We have come full circle from Thomas Edison’s Pearl Street Power station, which was essentially distributed generation, to central generating plants and now back to distributed generation. What goes around comes around.
Currently DG is used for:
- Standby or emergency power.
- Cogeneration (combined heat and power).
- Peak shaving.
- Grid support.
- Stand alone on-site power.
Today, combustion turbines, reciprocating engines, micro turbines, photovoltaics and fuel cells are available for DG. However, the economics of the different technologies depends upon the application.
Under the U.S. Department of Energy’s (DOE) Office of Industrial Technologies’ “Distributed Generation Program,” DOE is partnering with electric and gas utilities and industrial users of electricity to identify technologies that will improve the generation, environmental and financial performance of distributed generation plants. A major goal of the program is to look at adapting the improvements made to large advanced gas turbines (lower emissions, increased efficiencies and lower costs) to micro turbines.
Micro turbines range in size from 30 kW to 300 kW and have efficiencies of approximately 26 percent.
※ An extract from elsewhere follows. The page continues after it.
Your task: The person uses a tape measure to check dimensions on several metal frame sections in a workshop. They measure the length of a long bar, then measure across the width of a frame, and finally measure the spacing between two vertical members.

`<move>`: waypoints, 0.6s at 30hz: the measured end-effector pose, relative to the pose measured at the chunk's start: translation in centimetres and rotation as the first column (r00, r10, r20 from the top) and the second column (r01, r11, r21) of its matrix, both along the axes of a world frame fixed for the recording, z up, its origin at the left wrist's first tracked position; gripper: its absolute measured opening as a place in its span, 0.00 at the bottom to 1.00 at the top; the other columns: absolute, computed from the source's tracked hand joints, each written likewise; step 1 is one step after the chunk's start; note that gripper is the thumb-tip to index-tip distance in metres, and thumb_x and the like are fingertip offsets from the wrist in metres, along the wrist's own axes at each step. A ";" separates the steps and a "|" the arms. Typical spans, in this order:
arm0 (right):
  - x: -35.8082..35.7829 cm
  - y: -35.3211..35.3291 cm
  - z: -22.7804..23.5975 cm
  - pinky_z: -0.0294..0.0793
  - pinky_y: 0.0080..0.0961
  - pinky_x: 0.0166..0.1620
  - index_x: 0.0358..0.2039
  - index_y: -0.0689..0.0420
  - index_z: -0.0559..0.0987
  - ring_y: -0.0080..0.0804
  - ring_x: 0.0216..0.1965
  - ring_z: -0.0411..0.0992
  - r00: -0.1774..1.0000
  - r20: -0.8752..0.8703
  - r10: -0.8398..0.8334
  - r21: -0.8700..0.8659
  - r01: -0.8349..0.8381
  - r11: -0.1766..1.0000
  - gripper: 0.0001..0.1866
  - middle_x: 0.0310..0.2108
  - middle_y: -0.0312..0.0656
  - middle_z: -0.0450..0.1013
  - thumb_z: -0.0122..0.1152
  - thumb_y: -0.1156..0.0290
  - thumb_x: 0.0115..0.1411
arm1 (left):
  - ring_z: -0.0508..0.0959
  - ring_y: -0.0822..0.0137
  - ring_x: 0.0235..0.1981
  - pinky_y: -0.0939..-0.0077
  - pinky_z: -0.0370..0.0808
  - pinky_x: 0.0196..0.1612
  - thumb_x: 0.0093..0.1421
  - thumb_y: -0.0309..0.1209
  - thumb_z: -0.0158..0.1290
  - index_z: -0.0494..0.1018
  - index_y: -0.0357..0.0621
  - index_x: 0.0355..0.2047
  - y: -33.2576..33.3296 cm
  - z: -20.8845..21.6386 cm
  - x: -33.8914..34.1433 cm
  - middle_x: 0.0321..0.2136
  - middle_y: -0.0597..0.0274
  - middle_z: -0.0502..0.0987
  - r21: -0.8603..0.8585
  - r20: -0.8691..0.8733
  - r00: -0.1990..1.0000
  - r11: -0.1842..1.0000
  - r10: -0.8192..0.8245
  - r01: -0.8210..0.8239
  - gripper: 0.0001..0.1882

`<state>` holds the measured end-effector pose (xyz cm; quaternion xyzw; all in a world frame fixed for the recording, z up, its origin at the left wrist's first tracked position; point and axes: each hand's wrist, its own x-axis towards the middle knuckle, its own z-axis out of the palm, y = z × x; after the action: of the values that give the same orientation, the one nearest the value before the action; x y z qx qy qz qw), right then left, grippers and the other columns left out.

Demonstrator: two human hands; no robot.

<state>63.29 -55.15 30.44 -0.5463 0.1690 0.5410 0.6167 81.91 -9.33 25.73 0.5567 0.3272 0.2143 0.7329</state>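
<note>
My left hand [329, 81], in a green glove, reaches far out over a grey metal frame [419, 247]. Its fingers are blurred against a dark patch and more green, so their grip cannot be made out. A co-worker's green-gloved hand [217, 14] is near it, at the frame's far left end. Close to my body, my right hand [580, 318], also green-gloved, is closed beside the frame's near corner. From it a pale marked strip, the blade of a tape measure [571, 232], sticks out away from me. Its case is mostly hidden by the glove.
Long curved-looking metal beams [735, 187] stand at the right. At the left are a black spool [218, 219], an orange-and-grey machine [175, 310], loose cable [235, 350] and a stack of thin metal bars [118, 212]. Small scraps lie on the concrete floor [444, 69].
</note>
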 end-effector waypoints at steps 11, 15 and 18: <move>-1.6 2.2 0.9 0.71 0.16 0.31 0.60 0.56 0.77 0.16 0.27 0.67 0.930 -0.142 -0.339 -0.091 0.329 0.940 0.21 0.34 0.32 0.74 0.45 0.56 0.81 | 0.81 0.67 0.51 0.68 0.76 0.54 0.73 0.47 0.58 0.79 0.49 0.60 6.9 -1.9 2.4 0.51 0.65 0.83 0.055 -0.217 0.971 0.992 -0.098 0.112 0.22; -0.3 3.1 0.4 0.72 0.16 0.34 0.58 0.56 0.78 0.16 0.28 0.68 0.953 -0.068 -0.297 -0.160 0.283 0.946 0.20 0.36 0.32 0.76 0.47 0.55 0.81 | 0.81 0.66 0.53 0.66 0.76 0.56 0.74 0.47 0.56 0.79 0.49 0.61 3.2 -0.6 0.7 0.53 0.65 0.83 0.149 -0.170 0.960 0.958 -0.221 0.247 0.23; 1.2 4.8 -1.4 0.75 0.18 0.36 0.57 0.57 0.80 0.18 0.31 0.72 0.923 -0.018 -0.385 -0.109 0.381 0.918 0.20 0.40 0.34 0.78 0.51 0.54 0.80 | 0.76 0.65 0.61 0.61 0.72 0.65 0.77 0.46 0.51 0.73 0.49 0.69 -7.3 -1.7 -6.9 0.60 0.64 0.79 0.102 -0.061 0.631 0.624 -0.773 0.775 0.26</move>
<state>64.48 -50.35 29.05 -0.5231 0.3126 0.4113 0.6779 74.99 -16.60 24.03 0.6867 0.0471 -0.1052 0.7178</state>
Under the “Distributed Generation Program” the efficiency of micro turbines is expected to reach 40 percent when operating in simple cycle and greater than 90 percent for micro-cogeneration.
Other program objectives are to reduce the cost of producing electricity by 10 percent, NOx to less than 10 ppm and CO below 25 ppm without any post combustion controls. Enhanced fuel flexibility and increased reliability, availability and maintainability are also major goals of the program.
According to most reports, reciprocating engines are the fastest selling distributed generation technology in the world. Natural gas fired reciprocating engine generators, from 500 kW to 5 MW, can achieve efficiencies of 38-40 percent. Other advantages of reciprocating engines are their low capital cost, ease of startup, proven reliability, and good load following characteristics and heat recovery.
Over the last several years, with improvements in combustion design and the use of exhaust catalysts, emissions from reciprocating engines have been significantly reduced. Over the next few years, engine manufacturer expect to increase efficiency by 15-20 percent and to reduce emissions of NOx, hydrocarbons, air toxics and greenhouse gases by at least 20 percent.
Maintenance costs of reciprocating engines will be reduced by increasing the interval between cylinder head overhauls from 15,000 hours to 24,000 hours. The engines are also being designed to operate for 40,000 hours before a major engine overall is required.
In addition to burning diesel and natural gas, future reciprocating engines will burn a variety of other fuels including landfill gas, propane, and gases from the gasification of coal, biomass and refinery wastes.
Although the first fuel cell was developed in the early 1800s, they were not used for the generation of electricity until the 1960s when NASA installed them on the Gemini and Apollo spacecraft. Today fuel cells are under development for distributed generation applications from 1 kW to one MW and above.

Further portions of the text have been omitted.